** Your instructions **
Among the entries below, find the lines holding "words" and copy them.

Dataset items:

+ + + + + + +

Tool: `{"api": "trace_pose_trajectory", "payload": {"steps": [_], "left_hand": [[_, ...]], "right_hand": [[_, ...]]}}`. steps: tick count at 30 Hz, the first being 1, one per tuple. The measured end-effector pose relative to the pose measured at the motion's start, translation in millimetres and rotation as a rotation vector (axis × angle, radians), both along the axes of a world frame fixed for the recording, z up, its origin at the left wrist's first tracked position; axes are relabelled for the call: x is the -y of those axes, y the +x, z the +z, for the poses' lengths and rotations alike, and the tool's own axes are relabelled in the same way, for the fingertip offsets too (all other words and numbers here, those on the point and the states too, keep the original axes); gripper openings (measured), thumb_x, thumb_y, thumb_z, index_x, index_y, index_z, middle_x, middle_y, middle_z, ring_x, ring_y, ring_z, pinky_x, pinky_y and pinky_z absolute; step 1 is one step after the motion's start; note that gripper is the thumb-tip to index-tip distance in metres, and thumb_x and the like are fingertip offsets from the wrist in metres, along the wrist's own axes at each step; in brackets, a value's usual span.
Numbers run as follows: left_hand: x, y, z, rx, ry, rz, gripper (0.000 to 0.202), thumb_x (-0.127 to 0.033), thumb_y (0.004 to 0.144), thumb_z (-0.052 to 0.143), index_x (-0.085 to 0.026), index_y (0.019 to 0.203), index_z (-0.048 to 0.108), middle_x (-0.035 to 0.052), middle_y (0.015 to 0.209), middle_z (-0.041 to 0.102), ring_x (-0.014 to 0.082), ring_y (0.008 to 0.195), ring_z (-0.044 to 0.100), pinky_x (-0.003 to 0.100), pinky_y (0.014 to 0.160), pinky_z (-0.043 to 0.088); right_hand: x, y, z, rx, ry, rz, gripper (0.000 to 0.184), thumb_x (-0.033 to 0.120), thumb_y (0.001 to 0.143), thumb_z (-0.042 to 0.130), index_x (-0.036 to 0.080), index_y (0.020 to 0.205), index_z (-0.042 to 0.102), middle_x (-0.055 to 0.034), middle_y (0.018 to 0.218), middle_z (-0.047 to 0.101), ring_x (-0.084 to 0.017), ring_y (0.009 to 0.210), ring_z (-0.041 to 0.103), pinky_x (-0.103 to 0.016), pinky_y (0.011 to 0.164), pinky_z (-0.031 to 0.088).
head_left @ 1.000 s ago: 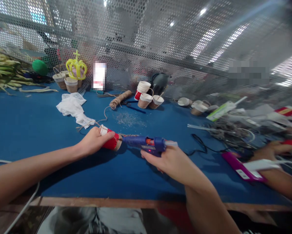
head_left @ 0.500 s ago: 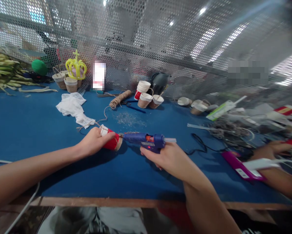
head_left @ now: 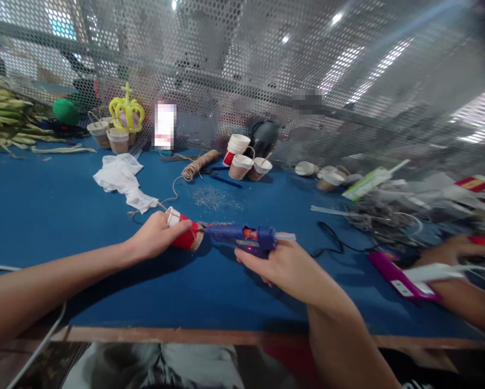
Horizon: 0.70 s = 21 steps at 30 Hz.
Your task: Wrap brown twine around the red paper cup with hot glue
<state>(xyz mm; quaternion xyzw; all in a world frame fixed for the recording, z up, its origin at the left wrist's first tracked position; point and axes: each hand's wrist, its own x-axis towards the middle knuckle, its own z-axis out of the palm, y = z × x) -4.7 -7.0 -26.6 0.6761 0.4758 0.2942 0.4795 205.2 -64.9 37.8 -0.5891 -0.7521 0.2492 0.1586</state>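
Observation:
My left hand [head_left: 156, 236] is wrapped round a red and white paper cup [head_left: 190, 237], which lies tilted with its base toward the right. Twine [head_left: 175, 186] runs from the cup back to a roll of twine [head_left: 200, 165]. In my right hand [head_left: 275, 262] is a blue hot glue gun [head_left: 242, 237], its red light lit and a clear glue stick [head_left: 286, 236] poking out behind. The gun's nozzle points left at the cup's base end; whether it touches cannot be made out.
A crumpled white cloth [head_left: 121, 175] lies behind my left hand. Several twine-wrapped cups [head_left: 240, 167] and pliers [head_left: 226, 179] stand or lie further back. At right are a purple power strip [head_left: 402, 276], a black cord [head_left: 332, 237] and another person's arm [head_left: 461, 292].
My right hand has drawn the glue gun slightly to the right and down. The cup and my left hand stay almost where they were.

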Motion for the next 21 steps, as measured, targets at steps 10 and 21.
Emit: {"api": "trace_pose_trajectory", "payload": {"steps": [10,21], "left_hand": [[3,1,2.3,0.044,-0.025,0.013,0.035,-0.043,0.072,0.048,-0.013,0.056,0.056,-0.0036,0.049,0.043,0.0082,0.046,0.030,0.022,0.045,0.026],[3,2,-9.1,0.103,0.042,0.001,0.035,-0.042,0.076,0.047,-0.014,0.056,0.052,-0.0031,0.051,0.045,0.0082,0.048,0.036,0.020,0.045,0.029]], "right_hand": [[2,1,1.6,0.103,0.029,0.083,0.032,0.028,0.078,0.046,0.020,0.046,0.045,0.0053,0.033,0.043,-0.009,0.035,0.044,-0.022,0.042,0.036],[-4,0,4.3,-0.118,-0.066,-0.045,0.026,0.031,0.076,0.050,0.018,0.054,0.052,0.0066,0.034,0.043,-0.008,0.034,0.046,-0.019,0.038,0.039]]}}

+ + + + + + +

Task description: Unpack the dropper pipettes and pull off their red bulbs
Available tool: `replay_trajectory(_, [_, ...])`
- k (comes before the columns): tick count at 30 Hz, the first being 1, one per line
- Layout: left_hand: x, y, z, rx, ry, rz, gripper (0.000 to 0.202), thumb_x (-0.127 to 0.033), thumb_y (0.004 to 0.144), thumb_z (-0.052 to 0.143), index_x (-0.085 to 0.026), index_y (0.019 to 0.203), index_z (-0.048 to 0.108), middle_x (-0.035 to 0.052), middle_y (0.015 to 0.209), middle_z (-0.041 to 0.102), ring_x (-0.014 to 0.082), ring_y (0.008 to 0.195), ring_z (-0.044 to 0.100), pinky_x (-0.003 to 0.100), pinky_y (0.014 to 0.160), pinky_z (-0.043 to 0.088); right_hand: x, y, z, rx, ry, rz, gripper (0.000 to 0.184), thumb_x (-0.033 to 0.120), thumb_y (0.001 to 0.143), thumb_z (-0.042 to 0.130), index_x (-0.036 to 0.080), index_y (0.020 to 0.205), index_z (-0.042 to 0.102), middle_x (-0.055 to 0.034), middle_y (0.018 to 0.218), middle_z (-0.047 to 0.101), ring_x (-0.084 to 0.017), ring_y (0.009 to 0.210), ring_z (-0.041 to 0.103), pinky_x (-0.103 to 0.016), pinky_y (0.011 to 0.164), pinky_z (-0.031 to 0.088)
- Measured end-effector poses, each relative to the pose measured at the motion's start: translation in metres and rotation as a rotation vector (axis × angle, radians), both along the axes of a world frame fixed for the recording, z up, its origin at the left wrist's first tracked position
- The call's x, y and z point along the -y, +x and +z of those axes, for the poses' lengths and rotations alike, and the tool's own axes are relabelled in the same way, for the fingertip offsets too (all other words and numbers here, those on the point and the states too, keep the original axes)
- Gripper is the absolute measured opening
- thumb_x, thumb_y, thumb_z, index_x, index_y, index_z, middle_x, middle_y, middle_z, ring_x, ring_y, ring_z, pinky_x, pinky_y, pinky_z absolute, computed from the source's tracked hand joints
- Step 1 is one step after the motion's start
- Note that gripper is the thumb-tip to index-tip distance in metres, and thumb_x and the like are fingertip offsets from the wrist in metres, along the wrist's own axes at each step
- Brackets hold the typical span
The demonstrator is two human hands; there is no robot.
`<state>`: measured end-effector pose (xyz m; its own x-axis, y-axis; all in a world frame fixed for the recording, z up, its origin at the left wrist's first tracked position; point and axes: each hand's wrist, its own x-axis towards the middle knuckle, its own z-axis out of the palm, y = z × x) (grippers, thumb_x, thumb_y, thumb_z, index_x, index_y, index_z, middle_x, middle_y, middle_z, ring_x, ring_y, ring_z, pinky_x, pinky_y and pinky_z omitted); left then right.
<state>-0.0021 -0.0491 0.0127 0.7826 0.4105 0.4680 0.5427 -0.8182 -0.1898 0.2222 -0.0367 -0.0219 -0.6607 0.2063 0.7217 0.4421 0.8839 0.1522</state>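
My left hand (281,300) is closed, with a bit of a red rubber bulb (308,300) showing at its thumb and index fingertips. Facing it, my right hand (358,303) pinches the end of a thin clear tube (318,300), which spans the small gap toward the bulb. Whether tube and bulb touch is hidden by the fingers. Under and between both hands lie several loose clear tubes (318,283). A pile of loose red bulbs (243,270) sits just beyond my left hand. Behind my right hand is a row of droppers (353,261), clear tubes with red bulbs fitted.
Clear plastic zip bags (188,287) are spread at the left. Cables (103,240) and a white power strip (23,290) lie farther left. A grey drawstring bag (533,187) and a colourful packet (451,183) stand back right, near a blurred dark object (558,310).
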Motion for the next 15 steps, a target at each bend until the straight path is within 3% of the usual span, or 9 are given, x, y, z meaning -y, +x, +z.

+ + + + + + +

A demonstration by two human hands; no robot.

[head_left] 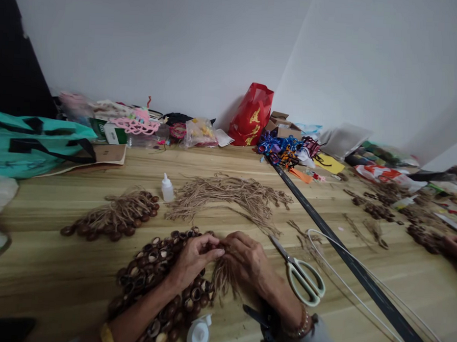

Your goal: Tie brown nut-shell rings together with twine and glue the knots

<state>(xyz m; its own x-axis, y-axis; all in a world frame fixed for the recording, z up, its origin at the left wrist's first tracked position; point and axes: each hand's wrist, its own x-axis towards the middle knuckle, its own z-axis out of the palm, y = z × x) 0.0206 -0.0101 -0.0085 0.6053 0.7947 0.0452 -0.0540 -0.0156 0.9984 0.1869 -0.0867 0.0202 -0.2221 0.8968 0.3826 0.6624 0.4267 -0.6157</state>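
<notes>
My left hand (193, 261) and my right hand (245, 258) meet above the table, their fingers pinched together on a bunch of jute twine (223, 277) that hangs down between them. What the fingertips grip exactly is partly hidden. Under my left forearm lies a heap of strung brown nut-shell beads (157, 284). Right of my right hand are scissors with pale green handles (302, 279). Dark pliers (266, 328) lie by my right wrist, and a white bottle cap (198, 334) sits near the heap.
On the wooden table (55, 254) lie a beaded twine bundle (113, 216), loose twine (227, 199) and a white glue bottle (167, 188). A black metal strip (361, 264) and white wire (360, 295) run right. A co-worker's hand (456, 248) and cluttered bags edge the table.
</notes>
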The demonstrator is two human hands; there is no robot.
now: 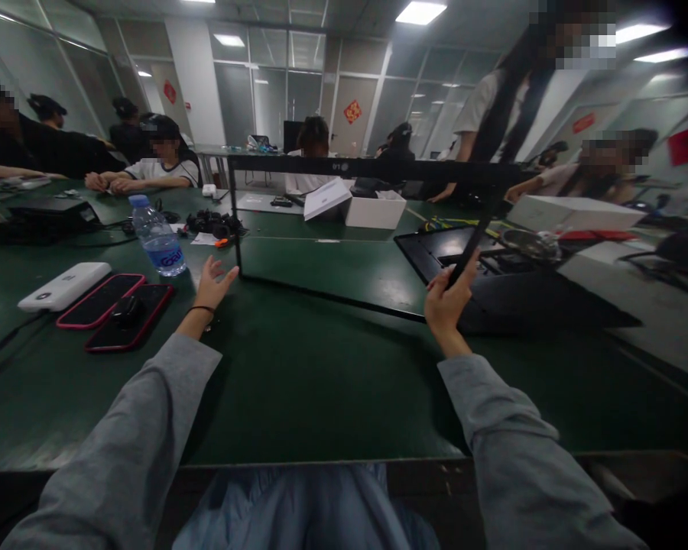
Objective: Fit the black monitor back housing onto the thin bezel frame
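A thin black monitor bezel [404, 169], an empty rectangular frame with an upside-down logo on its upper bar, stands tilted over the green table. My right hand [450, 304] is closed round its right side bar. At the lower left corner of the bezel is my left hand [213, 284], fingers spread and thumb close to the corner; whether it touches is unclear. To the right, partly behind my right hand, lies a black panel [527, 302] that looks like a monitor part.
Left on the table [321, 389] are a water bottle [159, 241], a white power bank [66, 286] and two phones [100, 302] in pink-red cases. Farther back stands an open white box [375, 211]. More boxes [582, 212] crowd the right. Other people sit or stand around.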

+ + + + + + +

** Task response **
Tool: `{"api": "trace_pose_trajectory", "payload": {"steps": [_], "left_hand": [[_, ...]], "right_hand": [[_, ...]]}}`. steps: tick count at 30 Hz, the first being 1, one per tuple. The measured end-effector pose relative to the pose measured at the motion's start, translation in millimetres and rotation as a rotation vector (axis × angle, radians), both along the axes of a world frame fixed for the recording, z up, its origin at the left wrist's first tracked position; axes are relabelled for the call: x is the -y of those axes, y the +x, z the +z, for the poses' lengths and rotations alike, and the tool's own axes are relabelled in the same way, for the fingertip offsets too (all other words and numbers here, those on the point and the states too, keep the original axes); gripper openings (measured), thumb_x, thumb_y, thumb_z, index_x, index_y, index_z, middle_x, middle_y, middle_z, ring_x, ring_y, ring_z, pinky_x, pinky_y and pinky_z absolute; step 1 is one step after the motion's start; note that gripper is the thumb-tip to index-tip distance in metres, and thumb_x and the like are fingertip offsets from the wrist in metres, along the wrist's own axes at each step; in brackets, a value's usual span.
- The call's x, y and z point along the -y, +x and +z of those axes, for the poses' lengths and rotations alike, and the tool's own axes are relabelled in the same way, for the fingertip offsets too (all other words and numbers here, those on the point and the states too, keep the original axes)

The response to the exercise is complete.